Extracted data entries:
────────────────────────────────────────

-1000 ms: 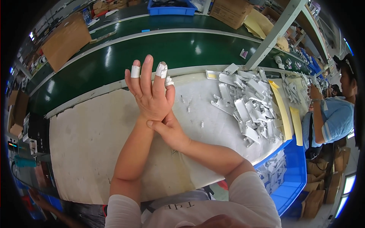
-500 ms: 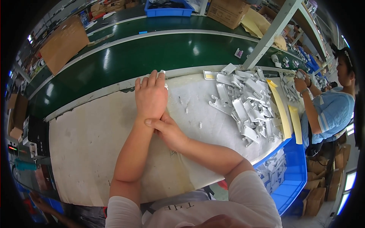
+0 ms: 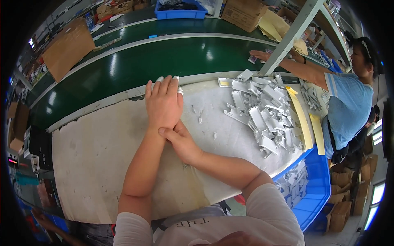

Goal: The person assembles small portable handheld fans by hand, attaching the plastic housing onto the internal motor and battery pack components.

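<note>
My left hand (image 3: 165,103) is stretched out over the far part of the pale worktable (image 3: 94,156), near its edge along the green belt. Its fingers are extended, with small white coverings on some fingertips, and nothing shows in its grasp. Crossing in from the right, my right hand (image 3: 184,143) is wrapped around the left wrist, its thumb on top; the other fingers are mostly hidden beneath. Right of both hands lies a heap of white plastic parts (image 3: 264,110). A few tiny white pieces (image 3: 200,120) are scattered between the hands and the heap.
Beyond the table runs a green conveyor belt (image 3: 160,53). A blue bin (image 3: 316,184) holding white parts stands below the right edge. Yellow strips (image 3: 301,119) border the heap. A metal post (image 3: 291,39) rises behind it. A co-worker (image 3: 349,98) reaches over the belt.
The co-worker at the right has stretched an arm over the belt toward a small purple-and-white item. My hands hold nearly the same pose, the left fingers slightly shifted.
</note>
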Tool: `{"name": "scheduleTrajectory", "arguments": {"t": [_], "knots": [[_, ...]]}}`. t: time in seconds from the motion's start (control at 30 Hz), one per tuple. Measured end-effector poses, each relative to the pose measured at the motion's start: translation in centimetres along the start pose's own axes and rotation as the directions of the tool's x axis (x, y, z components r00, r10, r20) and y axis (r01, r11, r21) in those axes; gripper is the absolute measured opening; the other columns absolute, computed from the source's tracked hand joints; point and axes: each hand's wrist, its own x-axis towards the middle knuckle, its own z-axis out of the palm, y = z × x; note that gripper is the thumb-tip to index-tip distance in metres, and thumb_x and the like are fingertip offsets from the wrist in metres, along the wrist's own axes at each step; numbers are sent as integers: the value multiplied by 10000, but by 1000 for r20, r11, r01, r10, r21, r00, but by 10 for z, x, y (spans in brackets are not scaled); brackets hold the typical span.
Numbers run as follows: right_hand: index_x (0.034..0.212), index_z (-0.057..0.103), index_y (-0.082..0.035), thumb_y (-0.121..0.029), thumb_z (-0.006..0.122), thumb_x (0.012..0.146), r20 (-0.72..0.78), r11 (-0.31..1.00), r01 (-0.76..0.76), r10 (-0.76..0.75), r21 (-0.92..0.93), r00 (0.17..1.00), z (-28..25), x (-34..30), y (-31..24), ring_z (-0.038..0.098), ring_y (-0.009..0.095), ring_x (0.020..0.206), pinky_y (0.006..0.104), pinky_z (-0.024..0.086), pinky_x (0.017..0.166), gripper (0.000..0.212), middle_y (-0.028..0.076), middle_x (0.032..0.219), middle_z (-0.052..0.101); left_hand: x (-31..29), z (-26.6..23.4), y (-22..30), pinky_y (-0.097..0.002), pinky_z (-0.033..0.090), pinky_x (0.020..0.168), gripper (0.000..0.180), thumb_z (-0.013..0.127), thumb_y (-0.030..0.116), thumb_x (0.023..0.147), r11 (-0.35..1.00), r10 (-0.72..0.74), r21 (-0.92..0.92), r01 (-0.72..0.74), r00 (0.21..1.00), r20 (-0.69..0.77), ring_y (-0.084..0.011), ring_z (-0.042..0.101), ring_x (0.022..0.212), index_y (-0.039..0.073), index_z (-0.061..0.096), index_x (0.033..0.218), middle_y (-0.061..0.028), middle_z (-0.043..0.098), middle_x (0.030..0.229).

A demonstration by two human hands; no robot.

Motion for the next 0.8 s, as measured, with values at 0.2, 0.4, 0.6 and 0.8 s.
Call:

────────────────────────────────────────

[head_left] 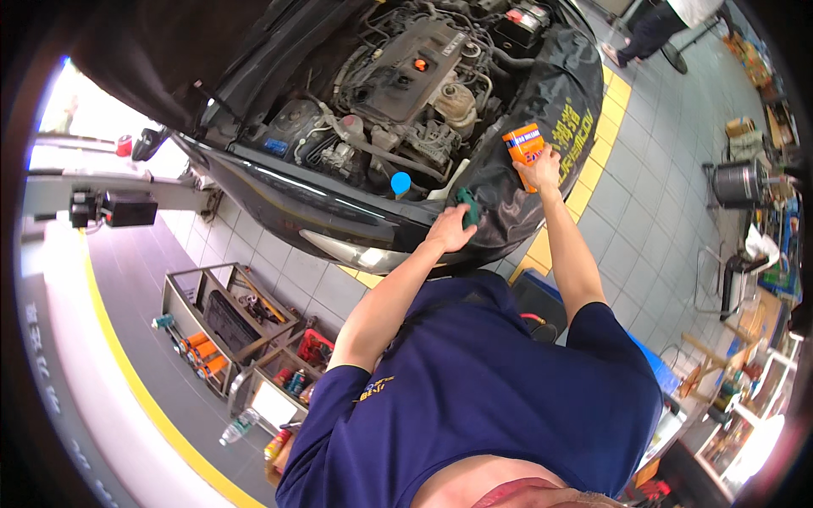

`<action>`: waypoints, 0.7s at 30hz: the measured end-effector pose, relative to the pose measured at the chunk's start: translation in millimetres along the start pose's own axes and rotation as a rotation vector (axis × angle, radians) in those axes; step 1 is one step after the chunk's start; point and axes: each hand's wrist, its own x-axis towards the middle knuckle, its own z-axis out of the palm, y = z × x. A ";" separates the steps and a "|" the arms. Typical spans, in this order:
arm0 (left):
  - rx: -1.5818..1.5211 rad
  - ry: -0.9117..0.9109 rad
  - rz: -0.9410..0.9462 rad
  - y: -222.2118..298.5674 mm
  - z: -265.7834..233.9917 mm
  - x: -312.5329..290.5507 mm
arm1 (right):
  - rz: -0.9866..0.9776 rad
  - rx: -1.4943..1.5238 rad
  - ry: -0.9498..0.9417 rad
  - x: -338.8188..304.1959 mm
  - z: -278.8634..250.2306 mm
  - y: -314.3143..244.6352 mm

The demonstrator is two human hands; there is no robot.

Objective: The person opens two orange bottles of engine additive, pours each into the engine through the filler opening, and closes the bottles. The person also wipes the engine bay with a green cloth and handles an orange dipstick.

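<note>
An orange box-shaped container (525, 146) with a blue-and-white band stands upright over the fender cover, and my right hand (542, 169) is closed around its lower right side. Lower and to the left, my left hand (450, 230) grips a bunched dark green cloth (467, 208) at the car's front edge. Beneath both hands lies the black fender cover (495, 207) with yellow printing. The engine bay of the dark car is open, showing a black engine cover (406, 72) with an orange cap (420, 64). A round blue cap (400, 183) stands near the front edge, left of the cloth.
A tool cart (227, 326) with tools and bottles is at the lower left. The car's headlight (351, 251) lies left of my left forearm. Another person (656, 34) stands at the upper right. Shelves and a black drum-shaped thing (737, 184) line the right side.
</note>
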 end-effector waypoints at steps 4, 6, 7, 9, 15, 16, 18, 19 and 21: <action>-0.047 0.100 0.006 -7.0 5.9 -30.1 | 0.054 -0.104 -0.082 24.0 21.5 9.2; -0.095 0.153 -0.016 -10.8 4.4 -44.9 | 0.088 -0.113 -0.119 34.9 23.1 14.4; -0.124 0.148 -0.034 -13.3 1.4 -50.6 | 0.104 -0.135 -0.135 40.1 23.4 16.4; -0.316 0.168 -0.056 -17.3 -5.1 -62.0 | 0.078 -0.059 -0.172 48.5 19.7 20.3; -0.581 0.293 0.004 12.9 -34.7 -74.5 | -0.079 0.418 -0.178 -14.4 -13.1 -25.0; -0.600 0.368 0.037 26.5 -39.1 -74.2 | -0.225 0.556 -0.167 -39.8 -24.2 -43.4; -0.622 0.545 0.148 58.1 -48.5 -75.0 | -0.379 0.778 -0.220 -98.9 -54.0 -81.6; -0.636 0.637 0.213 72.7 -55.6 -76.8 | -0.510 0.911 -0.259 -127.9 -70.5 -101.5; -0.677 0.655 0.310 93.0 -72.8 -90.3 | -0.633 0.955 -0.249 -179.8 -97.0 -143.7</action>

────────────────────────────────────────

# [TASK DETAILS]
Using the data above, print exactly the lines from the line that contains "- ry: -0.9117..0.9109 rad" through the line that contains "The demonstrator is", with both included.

# [ANSWER BOX]
  - ry: -0.9117..0.9109 rad
  - rz: -0.9410..0.9462 rad
  - y: -222.2118..298.5674 mm
  - z: -265.7834..233.9917 mm
  - x: -312.5329..290.5507 mm
arm1 (right):
  - rz: -0.9866..0.9776 rad
  - rx: -1.4943..1.5238 rad
  - ry: -0.9498..0.9417 rad
  - x: -338.8188..304.1959 mm
  - z: -278.8634..250.2306 mm
  - y: -314.3143..244.6352 mm

The demonstrator is two human hands; there is no robot.

No additional output will be produced.